WORK INSTRUCTIONS
Work out the count of lines in the listing below that include "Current". Give that count alone.

MATERIALS PROVIDED
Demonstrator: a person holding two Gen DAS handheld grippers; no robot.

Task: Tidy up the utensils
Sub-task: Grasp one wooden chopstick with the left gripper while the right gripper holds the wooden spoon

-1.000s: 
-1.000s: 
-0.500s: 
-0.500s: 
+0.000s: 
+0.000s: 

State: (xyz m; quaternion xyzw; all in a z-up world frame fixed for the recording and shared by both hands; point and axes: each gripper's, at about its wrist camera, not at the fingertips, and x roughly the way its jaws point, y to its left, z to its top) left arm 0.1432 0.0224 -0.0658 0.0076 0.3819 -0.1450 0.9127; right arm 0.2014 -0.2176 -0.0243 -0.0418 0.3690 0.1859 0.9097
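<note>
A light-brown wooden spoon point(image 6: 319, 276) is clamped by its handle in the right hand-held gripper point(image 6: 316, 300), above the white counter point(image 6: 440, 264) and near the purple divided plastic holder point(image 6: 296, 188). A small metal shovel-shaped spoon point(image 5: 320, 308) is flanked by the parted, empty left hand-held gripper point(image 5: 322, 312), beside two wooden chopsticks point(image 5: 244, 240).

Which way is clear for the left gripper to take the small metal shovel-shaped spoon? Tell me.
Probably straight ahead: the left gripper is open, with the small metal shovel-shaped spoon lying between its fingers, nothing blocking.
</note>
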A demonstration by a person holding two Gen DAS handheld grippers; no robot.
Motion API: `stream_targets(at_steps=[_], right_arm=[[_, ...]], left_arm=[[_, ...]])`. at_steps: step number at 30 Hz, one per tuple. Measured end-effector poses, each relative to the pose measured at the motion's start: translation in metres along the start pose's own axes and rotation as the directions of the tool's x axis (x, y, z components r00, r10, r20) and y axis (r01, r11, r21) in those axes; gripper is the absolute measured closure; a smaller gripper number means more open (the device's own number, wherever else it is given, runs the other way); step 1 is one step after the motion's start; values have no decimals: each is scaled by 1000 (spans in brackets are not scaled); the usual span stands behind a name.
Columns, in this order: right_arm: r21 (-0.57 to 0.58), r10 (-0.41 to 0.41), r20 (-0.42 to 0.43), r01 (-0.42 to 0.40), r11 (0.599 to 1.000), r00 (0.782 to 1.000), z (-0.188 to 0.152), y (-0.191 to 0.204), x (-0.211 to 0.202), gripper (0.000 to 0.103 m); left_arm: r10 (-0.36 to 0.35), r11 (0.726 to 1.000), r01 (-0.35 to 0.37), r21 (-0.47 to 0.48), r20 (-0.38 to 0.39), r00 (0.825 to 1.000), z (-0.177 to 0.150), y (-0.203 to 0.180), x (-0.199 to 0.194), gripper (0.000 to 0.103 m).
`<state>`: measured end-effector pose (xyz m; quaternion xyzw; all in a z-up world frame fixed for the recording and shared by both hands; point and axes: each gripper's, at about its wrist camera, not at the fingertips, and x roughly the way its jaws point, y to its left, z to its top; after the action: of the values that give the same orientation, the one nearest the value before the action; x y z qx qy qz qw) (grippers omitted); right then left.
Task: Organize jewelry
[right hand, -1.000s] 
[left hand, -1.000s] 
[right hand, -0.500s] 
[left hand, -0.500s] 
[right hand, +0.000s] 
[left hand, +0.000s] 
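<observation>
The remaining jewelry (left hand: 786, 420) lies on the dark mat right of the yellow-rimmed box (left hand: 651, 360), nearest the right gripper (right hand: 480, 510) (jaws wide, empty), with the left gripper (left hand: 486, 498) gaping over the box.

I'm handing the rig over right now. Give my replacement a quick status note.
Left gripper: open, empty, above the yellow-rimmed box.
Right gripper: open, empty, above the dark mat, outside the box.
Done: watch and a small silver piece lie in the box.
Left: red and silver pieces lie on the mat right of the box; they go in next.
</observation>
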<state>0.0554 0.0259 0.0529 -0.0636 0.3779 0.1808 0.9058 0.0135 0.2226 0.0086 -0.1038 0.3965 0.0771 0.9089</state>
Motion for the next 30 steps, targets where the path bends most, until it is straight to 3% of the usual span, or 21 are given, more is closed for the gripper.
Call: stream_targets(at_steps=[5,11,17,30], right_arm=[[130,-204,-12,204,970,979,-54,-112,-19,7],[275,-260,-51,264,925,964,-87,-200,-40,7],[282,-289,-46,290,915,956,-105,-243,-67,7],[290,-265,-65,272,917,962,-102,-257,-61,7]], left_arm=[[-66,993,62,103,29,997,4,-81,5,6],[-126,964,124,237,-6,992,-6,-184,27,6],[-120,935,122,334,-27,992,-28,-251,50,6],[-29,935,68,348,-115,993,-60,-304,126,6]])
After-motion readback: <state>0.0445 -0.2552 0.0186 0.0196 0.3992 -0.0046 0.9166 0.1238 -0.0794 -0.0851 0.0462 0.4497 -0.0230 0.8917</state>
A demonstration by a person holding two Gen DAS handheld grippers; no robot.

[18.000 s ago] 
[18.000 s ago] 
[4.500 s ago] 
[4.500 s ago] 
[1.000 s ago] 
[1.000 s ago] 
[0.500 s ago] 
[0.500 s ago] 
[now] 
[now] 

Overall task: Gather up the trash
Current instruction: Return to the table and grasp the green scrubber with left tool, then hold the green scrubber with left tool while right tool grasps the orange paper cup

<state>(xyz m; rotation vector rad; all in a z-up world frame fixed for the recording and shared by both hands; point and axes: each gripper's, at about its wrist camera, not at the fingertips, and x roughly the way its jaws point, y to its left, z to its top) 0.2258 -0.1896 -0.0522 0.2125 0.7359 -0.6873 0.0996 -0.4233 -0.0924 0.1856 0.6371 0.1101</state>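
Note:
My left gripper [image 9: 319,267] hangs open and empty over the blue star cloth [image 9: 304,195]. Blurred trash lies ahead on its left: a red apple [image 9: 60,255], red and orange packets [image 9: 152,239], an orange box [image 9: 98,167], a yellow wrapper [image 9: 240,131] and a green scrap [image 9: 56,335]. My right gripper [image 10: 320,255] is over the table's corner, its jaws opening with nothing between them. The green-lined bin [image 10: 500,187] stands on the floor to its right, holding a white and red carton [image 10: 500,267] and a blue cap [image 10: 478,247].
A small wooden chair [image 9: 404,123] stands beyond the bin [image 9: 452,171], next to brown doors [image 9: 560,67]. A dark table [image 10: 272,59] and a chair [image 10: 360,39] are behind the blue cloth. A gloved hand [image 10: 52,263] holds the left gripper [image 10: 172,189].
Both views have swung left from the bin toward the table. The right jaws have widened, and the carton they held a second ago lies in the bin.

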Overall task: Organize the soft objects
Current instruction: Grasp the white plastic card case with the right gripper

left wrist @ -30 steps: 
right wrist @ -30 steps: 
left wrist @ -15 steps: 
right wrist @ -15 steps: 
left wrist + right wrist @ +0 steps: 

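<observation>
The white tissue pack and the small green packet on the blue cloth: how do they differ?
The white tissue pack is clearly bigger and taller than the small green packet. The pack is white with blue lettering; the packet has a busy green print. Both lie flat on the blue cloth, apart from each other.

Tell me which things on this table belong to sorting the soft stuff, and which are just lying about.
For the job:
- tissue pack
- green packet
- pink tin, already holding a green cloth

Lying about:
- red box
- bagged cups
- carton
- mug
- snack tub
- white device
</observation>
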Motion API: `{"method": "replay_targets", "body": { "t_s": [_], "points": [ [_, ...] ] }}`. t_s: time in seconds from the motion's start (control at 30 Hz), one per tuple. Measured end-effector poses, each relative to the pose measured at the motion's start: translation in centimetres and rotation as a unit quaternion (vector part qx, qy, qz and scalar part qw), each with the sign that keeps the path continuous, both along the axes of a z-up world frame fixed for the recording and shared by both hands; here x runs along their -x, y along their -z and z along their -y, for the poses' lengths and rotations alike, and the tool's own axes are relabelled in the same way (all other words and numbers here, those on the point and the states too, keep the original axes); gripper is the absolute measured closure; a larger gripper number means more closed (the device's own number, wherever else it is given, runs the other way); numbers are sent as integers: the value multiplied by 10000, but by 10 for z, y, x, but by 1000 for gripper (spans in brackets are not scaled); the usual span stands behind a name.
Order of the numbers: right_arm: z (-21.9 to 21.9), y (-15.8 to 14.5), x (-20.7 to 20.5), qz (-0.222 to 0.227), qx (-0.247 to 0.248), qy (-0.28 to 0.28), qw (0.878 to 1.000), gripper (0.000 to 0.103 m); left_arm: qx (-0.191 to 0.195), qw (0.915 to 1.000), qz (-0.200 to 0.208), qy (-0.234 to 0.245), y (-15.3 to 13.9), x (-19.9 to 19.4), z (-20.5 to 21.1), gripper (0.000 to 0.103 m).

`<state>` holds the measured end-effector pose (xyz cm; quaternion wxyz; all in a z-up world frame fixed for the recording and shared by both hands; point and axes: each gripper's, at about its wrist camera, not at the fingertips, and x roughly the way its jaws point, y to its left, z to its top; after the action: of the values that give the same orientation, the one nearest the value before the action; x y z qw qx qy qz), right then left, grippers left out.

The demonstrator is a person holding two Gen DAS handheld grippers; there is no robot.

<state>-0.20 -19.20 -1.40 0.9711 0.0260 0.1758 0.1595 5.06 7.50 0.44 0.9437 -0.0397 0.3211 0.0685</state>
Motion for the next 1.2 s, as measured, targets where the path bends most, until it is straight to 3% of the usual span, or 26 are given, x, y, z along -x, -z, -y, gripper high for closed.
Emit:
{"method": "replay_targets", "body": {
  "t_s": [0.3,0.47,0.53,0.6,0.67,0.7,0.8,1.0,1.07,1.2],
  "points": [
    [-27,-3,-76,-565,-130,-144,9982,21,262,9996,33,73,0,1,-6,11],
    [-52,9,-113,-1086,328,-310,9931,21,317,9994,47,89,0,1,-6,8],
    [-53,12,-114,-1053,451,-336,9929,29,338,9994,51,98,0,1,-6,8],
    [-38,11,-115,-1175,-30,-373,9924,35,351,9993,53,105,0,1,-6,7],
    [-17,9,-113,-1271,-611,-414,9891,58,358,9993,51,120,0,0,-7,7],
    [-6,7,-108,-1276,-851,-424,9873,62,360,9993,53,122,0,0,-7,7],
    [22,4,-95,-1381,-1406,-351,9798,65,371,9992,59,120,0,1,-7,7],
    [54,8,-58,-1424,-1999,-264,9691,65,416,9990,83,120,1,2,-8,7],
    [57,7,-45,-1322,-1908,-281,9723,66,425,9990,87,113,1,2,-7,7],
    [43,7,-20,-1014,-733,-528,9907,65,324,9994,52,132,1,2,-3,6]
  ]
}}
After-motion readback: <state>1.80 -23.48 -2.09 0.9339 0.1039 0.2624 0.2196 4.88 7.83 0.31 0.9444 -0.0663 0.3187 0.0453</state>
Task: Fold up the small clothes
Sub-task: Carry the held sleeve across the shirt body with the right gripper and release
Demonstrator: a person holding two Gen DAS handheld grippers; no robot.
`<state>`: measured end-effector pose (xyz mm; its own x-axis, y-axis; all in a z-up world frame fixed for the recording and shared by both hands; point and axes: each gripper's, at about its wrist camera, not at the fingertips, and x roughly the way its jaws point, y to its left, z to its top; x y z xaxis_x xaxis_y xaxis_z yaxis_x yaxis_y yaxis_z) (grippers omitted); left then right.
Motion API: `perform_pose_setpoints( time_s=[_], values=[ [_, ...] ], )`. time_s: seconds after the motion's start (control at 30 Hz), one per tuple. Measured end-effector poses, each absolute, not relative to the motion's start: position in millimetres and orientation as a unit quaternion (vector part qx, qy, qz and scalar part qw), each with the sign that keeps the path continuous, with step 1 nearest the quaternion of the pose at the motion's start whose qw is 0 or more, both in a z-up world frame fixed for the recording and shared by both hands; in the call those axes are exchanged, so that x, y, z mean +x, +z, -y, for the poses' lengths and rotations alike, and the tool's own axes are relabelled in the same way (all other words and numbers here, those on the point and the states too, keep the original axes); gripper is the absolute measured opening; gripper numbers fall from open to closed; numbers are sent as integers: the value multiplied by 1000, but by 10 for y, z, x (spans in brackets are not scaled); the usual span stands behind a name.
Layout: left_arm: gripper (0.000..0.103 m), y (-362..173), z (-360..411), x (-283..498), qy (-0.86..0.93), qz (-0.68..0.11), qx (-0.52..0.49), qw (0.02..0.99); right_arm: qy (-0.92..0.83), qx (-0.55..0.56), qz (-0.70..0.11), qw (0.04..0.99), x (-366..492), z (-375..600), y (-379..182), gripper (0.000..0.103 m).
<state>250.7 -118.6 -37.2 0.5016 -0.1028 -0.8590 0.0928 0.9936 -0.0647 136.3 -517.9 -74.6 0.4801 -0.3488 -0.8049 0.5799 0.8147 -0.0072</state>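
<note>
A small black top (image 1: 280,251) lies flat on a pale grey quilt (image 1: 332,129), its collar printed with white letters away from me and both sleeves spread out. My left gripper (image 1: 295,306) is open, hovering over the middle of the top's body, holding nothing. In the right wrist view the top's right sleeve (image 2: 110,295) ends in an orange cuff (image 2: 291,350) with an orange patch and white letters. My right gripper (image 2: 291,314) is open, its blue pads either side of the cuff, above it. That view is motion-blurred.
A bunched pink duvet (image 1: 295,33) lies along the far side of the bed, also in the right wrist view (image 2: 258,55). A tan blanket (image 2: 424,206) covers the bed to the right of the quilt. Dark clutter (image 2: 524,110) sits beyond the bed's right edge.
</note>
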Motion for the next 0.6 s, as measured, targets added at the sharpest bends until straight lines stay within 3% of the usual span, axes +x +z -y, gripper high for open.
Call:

RESULT
2